Psalm 119 - Morning, August 20, 2022

2 years ago
1

First take, cold read, I love this stuff!!! The struggle, the struggle of faith comes out repeatedly in the scriptures, and reminds us that we are not alone in our own struggles. We are all united in our imperfections.

The great advantage of reading the scriptures aloud for the first time, and attempting to interpret their emotion on the fly, is that you must eventually surrender to your own intuition, and meet the text where YOU are. This is the only place from which any work can be done.

When we read quietly and slowly, attempting to understand the text, we encounter it with our minds, and attempt to master it before we speak it. There are two problems with this approach:

1) It does not reflect the experience of the speaker in the text, who is GOING THROUGH something, not analyzing it after the fact. We should not assume that the speaker is speaking from a place of having figured it out, in fact, quite the opposite.
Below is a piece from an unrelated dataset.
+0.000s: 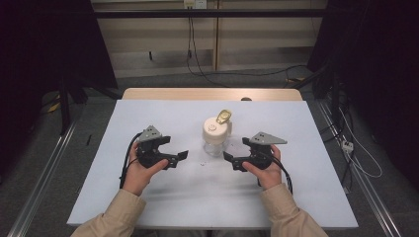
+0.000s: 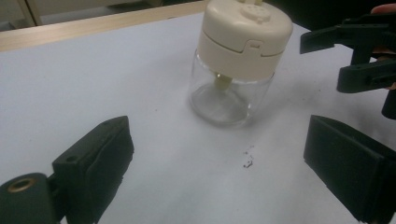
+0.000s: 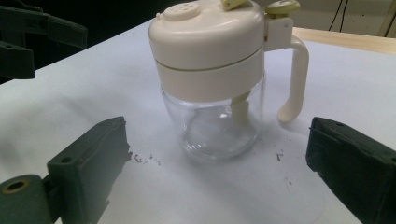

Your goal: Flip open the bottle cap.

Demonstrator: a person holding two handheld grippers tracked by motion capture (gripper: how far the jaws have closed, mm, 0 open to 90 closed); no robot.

This explains the repetitiveness of the Bible, which so many generations of intellectuals have blithely dismissed as annoying redundancy. But it is the act of witnessing the repeated errors of our elders, in spite of faithfulness, in spite of even great blessings, that invites us to draw the parallel to our own lives and be comforted and instructed along with them, lest we should worship them as idols.

To encounter the text without understanding, with innocence, as it were, gives a practical worship perspective on the verse, “whosoever shall not enter into the kingdom of God as a little child, he shall not enter therein.

Encounter the text as a child the first time — and every time!

2) Pride tells us that we can figure out the text before we read it. But the experience of the speakers in the text tells us that no matter how long a servant of the Lord follows in his way, he will still find himself begging for understanding. There are things which are not given us to know. From an acting standpoint, how many actors rob their performances of all vulnerability by “solving” the mystery of the text, and instead of delivering a living performance, render a static and stillborn “answer?” (At least one that I can think of.)

And pride’s greatest flatterer is the intellect. It is the intellect which can rationalize even our most depraved behavior. And it is the intellect which is attacked by the Deceiver. It is the part of us that is in league with Prometheus, and still envies the gods their fire, even after we have used it to create such destruction and havoc in our lives.